There are many issues around raising a child that I still have to figure out but feeding is among the things that are crystal-clear to me. I know from sad personal experience that it is not a good thing to develop a deeply emotional relationship with food. There are too many people (especially in this overfed culture) who have an extremely unhealthy body image and a truly diseased relationship with food, and I want to spare my child this suffering.
So my philosophy of feeding is: let the the kid eat whatever, whenever, and however s/he wants. If s/he wants to eat once a day while hanging from the chandelier, yip-dee-doo! Small children by definition have the healthiest approach to food possible. If you don’t believe me, try to remember the last time you saw a toddler obsessed with losing weight in order to look like another toddler on TV and fretting that s/he has gained another pound. Also, try to think of a two-year-old’s body image and compare it to your own. So who’s got a healthier attitude to food?
I’m not afraid that my child will learn to eat unhealthy food because we never have any nuggets, frozen pizzas or chips in the house. We eat fresh fruit and vegetables in industrial quantities, so I don’t need to make any extra effort to introduce a child to them. They are just there, all the time.

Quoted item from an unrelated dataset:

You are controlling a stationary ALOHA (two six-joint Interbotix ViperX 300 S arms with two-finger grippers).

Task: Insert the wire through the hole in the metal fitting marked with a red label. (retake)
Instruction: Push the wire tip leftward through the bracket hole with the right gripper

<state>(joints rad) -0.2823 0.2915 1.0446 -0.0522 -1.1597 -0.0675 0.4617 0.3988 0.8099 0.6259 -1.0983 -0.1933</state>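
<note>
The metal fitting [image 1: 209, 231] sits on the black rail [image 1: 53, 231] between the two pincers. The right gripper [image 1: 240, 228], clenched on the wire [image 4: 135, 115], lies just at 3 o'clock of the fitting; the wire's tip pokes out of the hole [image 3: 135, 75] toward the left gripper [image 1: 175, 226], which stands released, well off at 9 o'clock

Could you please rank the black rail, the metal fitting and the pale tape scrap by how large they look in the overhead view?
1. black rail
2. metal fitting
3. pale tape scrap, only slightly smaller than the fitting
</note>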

As soon as the baby learns to crawl, I will buy several beautiful bowls. I will fill one with pieces of fresh fruit and another one with chocolate and candy and place them in the baby’s room where s/he can reach them easily. A couple of years later, I will add a bowl of nuts. I will replenish them as they empty out. Depriving children of sweets is counter-productive and very controlling. One area where my relationship with food is ultra-healthy is the area of sweets and desserts. My great-grandparents always persecuted me with requests to eat one more piece of candy or “just this little chocolate bar, why won’t you?” So I never saw desserts as forbidden fruit.

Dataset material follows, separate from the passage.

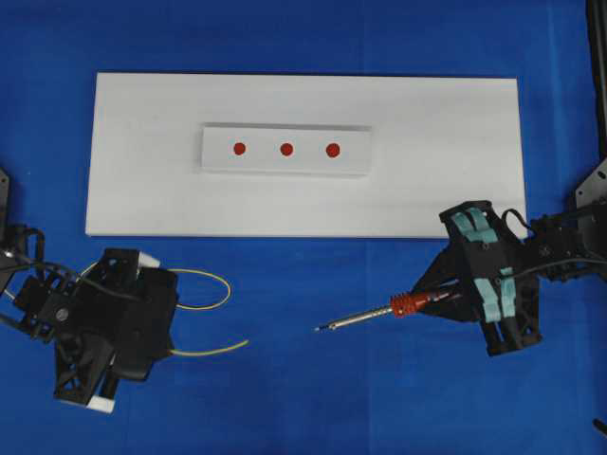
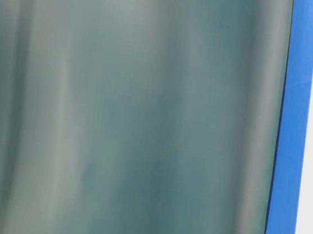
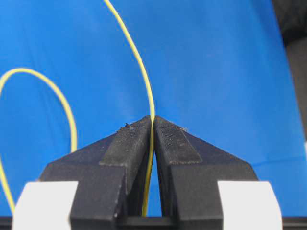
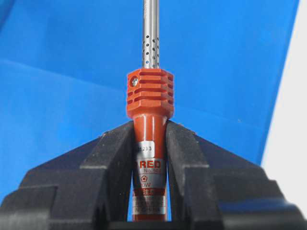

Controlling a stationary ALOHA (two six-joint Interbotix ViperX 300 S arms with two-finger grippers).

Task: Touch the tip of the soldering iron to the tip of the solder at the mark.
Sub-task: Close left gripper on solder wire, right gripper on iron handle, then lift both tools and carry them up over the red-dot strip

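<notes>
Blue cloth (image 1: 313, 398) open below white board (image 1: 142, 190) | left pincer (image 3: 152, 124) clamps solder (image 1: 213, 284) | right pincer (image 4: 149, 139) clamps soldering iron (image 1: 379, 313)

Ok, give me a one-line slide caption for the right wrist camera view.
Right gripper shut on the soldering iron, its perforated silver shaft pointing away over the blue table cover.

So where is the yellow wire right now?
In the overhead view, the solder curls at lower left, pinched in the left claw, below the white board.

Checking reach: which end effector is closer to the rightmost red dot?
Right. The right end effector sits below-right of the rightmost red dot; the left end effector is far lower-left.
</notes>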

Today, I see people create very weird performances around “just one more piece of cake, why can’t I”, and know that I’m blessed to have a healthy relationship with desserts. Recently, I saw an acquaintance actually talk to a dessert (in a scary baby-talk way, too). She was begging it not to be so attractive to her. I asked what her parents’ policy on desserts used to be, and she told me that she only got a piece of cake or an ice-cream as a reward for behaving well or getting good grades. I really don’t want my child to have to talk to cakes 40 years from now.
It is absolutely, completely, totally crucial not to make a child eat against her or his will or try to trick the kid into eating (by reading stories or telling fairy-tales while s/he eats, for instance). It is also extremely damaging to promise rewards for eating (let alone punish for not eating). There are no recorded cases of a child dying of starvation in front on a food-filled refrigerator in a developed country. So the anxiety of “OMG, s/he is not eating!” is not about the child. It is about an adult’s neurosis.

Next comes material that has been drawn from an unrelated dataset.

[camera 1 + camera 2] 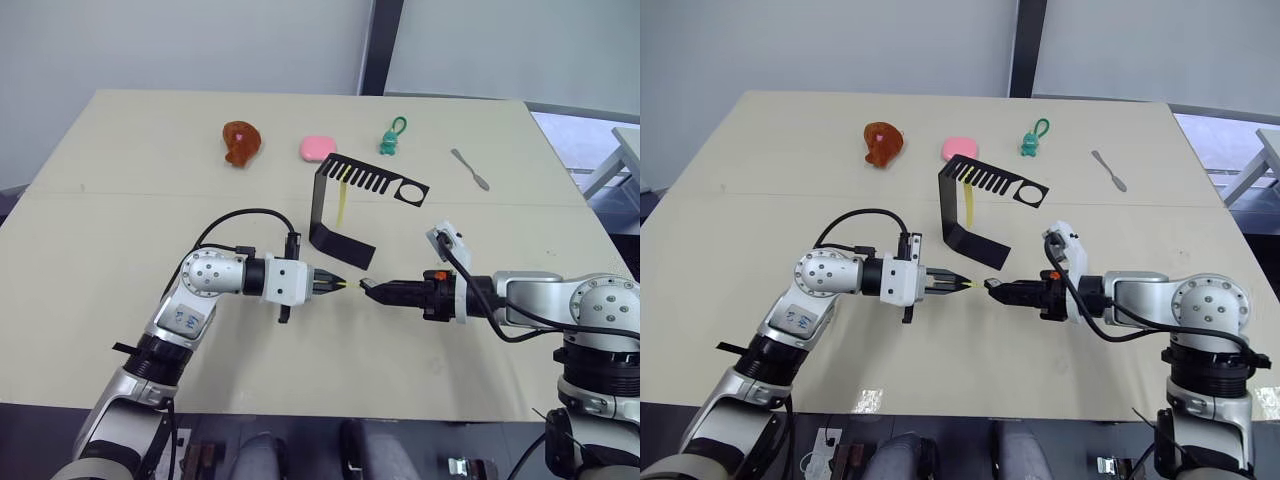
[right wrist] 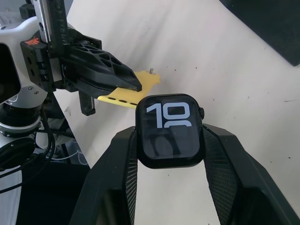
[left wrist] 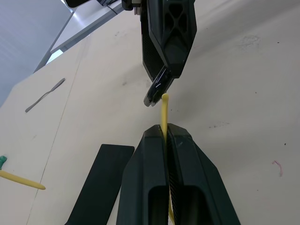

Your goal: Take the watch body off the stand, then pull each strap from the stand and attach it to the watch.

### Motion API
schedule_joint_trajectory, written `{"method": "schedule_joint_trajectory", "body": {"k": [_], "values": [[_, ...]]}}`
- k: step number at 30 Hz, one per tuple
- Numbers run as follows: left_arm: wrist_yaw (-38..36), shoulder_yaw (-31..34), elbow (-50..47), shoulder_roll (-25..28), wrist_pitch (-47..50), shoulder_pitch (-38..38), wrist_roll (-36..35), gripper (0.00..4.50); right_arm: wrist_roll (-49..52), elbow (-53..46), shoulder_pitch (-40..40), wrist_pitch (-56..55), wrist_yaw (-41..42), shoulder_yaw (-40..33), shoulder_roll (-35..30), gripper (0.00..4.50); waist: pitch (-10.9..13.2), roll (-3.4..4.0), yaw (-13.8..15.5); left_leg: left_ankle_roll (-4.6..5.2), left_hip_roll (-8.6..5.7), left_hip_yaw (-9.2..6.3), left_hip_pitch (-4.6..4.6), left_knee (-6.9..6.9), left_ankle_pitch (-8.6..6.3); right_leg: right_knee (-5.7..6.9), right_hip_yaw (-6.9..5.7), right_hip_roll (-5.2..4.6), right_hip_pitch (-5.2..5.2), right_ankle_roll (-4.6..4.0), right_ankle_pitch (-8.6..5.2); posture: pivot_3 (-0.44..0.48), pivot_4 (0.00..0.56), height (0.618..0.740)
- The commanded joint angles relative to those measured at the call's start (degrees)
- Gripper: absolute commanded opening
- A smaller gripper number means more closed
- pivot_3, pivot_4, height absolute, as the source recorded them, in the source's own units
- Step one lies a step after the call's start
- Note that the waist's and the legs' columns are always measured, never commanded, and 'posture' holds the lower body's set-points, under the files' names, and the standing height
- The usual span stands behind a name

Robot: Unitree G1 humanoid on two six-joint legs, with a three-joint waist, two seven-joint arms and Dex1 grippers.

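Observation:
The black stand (image 1: 322, 205) is upright at mid-table, and one yellow strap (image 1: 341, 200) hangs from its slotted top arm. In front of the stand, my left gripper (image 1: 335, 283) is shut on the other yellow strap (image 3: 164, 110), whose holed end sticks out past the fingertips. My right gripper (image 1: 368, 288) faces it from the right, shut on the watch body (image 2: 169, 131), with the screen face up. The strap's tip (image 2: 140, 86) sits just short of the watch body's edge, a small gap between them. Both are held above the tabletop.
Along the far side of the table lie a red-brown object (image 1: 241, 142), a pink pad (image 1: 318, 148), a green keyring figure (image 1: 391, 138) and a grey metal spatula (image 1: 470, 170). The stand's flat foot (image 1: 342, 247) lies just beyond the two grippers.

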Motion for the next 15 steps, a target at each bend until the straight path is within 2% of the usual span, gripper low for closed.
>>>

Until puberty hit at about 11, I rarely ate at all. I was a very small child and needed a lot less food than adults thought I should need. So they went out of their collective way to feed me. They danced, sang, begged, cajoled, read, promised, etc. to make me eat. Of course, they did all that from the best possible intentions. However, today I have a massive freak-out – I mean, an actual freak-out – if I can’t eat exactly when planned, have trouble eating in front of people, have a number of very bizarre rituals surrounding food, and spend a lot of time imagining what I will eat on the next day, until the end of the week.
The best, the healthiest approach to food anyone can have is that food is a very enjoyable way of maintaining existence. Babies and toddlers can teach us all about that because they don’t yet know* how to eat for prestige, to alleviate boredom, to self-medicate, to stifle down unpleasant emotions, etc. So it’s completely ridiculous that we, people who have accumulated a bunch of unhealthy eating practices and preferences, should impose our weirdness on those who still know when exactly, what exactly, and how much exactly they need to ingest to survive and feel good.
* Unless we are talking about the babies of extreme neurotics born in horrifying conditions, of course. I don’t see any reason to discuss such extreme cases on this blog, however.
Like this:
Like Loading...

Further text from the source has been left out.